Return the lines below that contain "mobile".

┄┄┄┄┄┄┄┄┄┄┄┄┄┄┄┄┄┄┄┄

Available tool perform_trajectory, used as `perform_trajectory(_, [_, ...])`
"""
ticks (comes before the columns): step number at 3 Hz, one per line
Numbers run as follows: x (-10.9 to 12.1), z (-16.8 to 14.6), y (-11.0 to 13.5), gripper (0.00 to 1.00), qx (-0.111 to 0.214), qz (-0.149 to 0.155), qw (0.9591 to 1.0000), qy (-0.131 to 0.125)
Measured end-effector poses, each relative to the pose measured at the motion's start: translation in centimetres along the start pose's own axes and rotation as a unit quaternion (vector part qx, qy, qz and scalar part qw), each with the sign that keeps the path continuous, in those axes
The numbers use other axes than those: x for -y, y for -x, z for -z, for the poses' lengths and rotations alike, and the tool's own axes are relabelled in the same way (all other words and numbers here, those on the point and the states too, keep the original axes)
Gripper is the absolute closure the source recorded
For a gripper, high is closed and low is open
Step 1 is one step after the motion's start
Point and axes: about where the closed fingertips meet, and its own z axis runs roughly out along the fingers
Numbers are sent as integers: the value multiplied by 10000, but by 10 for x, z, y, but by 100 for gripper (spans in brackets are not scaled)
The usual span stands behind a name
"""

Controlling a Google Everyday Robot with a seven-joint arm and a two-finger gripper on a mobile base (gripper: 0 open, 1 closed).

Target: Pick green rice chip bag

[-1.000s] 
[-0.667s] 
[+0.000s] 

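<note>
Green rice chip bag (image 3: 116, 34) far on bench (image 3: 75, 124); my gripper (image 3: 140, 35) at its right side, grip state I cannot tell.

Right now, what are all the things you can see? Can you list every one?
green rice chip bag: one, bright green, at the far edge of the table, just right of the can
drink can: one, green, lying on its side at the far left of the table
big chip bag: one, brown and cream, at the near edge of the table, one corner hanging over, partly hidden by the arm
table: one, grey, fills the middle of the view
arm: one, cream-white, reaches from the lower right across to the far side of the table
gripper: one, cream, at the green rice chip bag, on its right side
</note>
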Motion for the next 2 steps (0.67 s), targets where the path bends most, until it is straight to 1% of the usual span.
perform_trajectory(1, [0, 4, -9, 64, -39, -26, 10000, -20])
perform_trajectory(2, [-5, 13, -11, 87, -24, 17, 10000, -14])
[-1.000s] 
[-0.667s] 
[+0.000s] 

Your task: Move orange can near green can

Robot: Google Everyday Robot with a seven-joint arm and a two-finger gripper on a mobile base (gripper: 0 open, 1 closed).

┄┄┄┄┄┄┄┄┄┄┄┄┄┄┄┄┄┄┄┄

Exercise response:
Controlling a Google Everyday Robot with a seven-joint arm and a two-finger gripper on a mobile base (gripper: 0 open, 1 closed).
Robot: Google Everyday Robot with a seven-joint arm and a two-finger gripper on a mobile base (gripper: 0 open, 1 closed).

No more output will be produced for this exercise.